ORLANDO, Fla. – Experts in Central Florida are looking at police recruitment and its impact one year after the murder of George Floyd as many police departments nationwide have seen a fluctuation in staffing.
According to experts, many departments have already been in the process of looking for more diverse candidates and said police recruitment hasn’t stalled since last year’s disruptions and call for police reform. In some cases, recruitment has grown.
“Recruitment hasn’t really fell off for us, our applications are still at an all-time high… we’re still getting quality applicants,” Cpt.
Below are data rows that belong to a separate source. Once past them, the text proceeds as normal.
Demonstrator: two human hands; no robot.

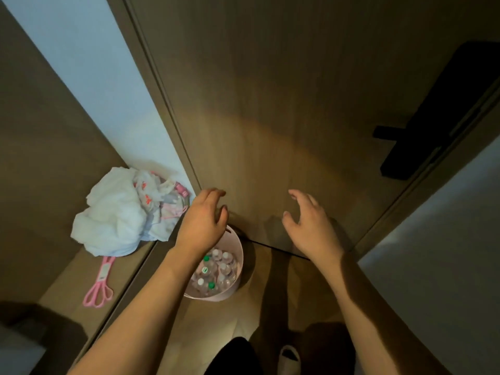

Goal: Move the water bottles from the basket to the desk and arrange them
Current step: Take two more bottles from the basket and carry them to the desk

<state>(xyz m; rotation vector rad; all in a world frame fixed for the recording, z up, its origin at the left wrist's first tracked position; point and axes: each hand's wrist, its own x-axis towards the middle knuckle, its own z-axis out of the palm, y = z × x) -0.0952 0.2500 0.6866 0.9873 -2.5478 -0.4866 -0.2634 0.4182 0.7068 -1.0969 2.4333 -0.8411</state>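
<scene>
Your left hand (203,218) hangs in the air above the far left rim of the pink basket (238,253), fingers loosely curved and slightly apart, holding nothing. Your right hand (311,226) is out to the right at about the same height, fingers spread and gently bent, thumb apart from the rest, also empty; it is well clear of the basket and shows against the wooden door (284,104) beyond. The basket stands on the floor just in front of the door's lower edge, and your left forearm crosses over its left side. Inside it the water bottles (216,269) stand packed close together, clear plastic seen from above, most with white caps and a few with green ones; part of the load is hidden under your arm, so you cannot count them. To the left, on a raised brown wooden surface (67,272), lies a crumpled heap of white cloth (113,215) with a thin plastic bag printed in red beside it, up against the pale wall. Nearer to you on the same surface lies a pink handled tool (98,285), too blurred to say exactly what it is. A dark handle plate (438,117) is mounted on the door at the far right. Near the bottom edge a pale slipper (289,358) shows on the floor.
</scene>
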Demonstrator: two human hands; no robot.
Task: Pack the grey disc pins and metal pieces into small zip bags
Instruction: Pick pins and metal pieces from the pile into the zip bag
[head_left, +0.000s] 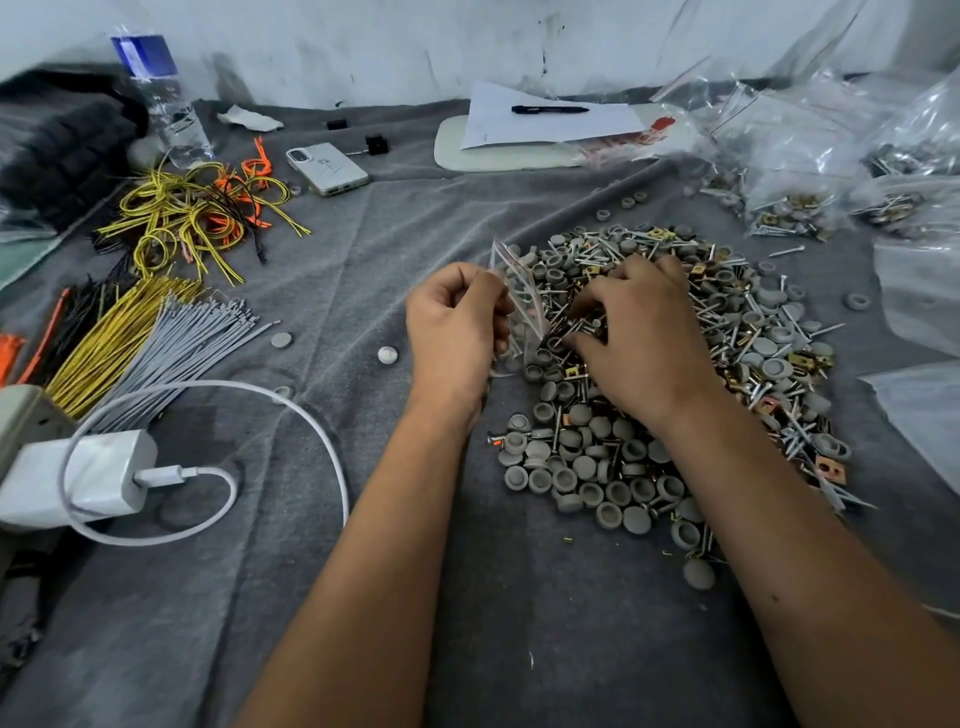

Ron Shaw with Seminole County Sheriff’s Office said.
Shaw said they’re overstaffed in some departments.
The department has more than 1,400 employees and Shaw said despite increased scrutiny on law enforcement, they’ve continued to have success in getting a diverse pool of candidates.
“We’ve been able to in our last two academy classes, I think the most diverse we’ve had,” Shaw said.
Last year, according to the department, the Seminole County Sheriff’s Office hired 12 Black deputies, which is the highest they’ve had in one year.
Shaw said recent recruits have also been having tougher conversations so they can come prepared to face anything when they hit the streets.
“We have a subcommittee that’s designed just to augment what we are already doing in training, which is to work on vehicles and avenues so that we have these conversations and some things we can do to make sure we remain progressive as we are,” Shaw said.
This stance on having hard conversations echoed with the Orlando Police Department, which in a statement said, “We remain committed to improving policies and training that will enhance public safety.”
Over at the University of Central Florida, the university said since last year, it’s had positive trends on enrollment in the criminal justice program with each student having their own reasons.
“There is a lot of motivation grounded in wanting to help people and there is certainly recently much more talk about more talk of wanting to help rectify disparity,” UCF professor Jacinta Gua said.
Gua said Americans should not stop having tough conversations and encouraged police to continue highlighting the results they get for their community.
“Police really need to take the lead in mending their own public image and really pushing, ‘Here is what our officers have did today,’ not, ‘Here is how many arrests we’ve made,’” Gua said.
To take it a step further, the Seminole County Sheriff’s Office is hosting a public service academy with various county schools that will start in August.